Information supplied –
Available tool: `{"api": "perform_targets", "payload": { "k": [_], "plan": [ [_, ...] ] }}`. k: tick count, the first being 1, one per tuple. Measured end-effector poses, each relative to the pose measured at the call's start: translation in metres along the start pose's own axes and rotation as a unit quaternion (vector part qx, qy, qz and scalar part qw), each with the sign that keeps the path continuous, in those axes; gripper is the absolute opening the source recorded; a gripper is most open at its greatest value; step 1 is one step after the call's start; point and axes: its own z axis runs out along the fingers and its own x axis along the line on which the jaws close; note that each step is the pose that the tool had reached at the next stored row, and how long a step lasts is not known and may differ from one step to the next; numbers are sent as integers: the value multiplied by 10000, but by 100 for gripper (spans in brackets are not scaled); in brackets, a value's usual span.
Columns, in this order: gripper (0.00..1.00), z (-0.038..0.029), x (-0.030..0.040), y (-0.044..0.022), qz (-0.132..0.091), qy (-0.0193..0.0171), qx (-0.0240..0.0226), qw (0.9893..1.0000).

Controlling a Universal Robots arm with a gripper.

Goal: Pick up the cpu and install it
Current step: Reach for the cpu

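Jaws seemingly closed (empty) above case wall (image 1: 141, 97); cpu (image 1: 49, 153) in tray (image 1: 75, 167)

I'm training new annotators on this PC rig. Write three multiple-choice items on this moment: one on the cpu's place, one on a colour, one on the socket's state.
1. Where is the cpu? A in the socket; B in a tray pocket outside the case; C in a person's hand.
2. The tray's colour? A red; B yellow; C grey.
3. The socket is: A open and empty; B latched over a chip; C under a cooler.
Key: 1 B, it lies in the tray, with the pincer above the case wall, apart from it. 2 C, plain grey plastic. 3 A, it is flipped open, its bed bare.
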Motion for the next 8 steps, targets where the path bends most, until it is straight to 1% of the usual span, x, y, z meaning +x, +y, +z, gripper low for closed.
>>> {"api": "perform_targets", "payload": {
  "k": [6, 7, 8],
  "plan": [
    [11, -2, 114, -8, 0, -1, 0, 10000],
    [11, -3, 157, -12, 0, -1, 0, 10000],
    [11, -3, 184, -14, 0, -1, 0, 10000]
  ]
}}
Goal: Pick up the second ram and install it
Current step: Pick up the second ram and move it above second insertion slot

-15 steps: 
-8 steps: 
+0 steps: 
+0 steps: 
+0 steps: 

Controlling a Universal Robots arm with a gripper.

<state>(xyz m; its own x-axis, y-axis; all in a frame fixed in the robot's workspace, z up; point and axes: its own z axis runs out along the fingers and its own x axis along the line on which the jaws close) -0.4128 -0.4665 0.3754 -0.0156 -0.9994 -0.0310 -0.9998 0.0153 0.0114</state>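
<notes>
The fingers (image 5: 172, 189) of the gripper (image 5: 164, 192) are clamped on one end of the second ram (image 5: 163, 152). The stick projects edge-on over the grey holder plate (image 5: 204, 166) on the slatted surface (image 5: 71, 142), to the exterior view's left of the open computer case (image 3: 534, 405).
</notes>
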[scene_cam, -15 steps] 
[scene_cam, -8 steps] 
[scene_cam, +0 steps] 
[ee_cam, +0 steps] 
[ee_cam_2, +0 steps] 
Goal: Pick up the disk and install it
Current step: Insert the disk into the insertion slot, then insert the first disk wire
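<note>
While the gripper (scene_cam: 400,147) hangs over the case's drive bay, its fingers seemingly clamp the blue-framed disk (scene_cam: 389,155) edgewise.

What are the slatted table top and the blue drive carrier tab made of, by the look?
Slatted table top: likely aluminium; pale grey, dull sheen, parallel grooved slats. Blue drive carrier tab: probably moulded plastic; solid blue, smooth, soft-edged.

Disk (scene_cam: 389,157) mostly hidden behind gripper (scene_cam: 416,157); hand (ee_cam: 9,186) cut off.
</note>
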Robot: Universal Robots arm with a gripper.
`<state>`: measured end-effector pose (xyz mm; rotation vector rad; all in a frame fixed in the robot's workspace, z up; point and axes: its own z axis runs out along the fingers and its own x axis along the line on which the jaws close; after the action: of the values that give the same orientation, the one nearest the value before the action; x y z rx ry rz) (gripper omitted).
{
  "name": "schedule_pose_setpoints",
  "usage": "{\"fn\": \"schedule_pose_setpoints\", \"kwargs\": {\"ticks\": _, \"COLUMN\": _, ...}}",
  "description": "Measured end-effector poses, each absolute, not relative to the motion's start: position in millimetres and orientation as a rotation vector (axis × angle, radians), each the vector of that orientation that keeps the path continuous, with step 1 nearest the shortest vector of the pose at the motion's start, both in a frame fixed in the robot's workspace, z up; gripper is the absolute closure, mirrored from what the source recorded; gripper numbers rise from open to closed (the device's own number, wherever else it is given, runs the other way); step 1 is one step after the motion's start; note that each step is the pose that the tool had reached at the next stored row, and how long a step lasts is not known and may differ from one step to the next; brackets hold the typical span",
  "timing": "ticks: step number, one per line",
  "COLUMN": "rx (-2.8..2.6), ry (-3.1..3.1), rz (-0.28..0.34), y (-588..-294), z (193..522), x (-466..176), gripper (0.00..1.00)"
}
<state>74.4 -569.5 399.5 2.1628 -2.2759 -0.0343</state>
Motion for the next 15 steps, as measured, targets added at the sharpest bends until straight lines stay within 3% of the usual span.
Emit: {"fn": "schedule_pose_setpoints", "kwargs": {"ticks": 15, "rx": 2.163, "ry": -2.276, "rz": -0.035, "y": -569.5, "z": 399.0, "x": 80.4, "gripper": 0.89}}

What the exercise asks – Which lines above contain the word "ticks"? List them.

Output for this task –
  "usage": "{\"fn\": \"schedule_pose_setpoints\", \"kwargs\": {\"ticks\": _, \"COLUMN\": _, ...}}",
  "timing": "ticks: step number, one per line",
Emit: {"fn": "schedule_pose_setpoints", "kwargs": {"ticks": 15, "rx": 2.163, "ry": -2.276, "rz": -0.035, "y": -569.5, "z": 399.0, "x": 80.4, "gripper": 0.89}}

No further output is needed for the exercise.